HTTP Response Parser

HTTP Response Parser

Parse raw HTTP responses into structured JSON.

Response Input

Parsed Response

About The HTTP Response Parser

The HTTP Response Parser converts a raw status line, headers, and optional body into structured JSON so response captures are easier to inspect and share.

Everything runs locally in the browser. Remove secrets, session data, customer records, and internal server details before pasting real response captures.

How to Parse an HTTP Response Online

  1. Paste the raw response into the Raw HTTP response box, starting with the status line.
  2. Keep the blank line between response headers and body if a body is present.
  3. Click Parse Response to create the JSON output.
  4. Review or copy the HTTP version, status code, reason phrase, headers, and body.
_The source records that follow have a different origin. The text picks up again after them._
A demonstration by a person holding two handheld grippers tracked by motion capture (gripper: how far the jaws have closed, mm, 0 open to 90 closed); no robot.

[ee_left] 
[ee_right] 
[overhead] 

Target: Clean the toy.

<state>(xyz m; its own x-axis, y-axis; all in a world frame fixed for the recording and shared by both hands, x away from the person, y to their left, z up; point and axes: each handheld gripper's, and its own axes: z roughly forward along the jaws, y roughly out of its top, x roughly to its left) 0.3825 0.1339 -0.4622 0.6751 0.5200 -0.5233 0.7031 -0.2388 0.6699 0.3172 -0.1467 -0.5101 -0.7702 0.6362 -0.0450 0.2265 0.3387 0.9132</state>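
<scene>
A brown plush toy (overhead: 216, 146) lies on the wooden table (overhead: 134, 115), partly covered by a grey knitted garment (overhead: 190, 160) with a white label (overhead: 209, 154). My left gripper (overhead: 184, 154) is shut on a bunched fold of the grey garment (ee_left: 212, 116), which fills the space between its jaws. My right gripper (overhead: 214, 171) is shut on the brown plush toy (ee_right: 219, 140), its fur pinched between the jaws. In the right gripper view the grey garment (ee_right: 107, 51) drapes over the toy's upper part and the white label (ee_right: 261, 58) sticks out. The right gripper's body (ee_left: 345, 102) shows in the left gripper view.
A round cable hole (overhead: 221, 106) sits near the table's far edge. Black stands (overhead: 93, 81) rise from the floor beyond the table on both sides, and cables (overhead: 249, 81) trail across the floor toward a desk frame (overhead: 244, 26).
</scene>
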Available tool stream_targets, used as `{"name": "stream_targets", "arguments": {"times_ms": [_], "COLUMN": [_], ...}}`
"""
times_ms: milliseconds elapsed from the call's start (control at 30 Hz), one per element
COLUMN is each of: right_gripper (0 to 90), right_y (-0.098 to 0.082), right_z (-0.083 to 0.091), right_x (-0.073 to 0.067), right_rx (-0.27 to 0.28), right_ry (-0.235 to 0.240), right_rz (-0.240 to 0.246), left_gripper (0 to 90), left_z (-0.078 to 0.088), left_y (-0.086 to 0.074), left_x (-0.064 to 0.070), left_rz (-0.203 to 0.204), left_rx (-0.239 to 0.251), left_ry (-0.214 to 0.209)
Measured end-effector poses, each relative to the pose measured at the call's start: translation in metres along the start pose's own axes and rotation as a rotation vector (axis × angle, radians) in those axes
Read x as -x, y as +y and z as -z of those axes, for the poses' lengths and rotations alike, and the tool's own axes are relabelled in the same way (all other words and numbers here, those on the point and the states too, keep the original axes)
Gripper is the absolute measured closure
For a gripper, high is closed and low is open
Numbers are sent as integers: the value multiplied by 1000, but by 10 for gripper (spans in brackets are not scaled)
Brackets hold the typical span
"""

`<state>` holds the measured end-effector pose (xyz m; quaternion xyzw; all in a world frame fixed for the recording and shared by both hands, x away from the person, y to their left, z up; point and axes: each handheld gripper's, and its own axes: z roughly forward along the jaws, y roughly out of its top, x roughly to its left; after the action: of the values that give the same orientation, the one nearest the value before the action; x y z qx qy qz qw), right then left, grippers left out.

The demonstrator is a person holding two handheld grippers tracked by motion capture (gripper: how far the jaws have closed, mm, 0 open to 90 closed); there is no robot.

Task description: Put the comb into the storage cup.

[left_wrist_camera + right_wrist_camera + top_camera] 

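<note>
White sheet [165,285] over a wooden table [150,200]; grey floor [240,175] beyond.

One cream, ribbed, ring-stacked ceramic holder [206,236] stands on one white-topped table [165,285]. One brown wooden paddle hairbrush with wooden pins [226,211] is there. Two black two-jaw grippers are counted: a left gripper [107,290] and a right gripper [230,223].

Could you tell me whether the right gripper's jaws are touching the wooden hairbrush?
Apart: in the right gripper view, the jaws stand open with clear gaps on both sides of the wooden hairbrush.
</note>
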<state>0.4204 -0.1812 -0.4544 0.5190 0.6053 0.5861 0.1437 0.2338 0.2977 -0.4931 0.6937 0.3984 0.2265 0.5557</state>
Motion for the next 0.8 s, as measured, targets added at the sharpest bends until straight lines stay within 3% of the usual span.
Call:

Choosing Options Correctly

Status line:
- Use the original line, such as HTTP/1.1 200 OK.
- If parsing fails, check that the response starts with an HTTP version and three-digit status code.

Headers and body:
- Keep one header per line with a colon after the header name.
- Preserve the empty line before the body so payload text is not treated as a header.

Common Use Cases

  • Inspecting API responses captured from proxies or logs.
  • Checking status codes and headers during integration debugging.
  • Turning raw response examples into structured documentation snippets.
  • Comparing response bodies while keeping metadata visible.

Quick FAQ

Does this fetch a URL?
No. It parses raw HTTP response text pasted into the input.

Will JSON response bodies be parsed as JSON?
Only if the body is valid JSON and the tool provides body parsing. Otherwise it remains raw text.

Why are headers missing?
The response may be copied without the header block, use unusual line endings, or contain malformed header lines.

Can it parse compressed responses?
No. Paste the decompressed response text if the body was gzip, br, or deflate encoded.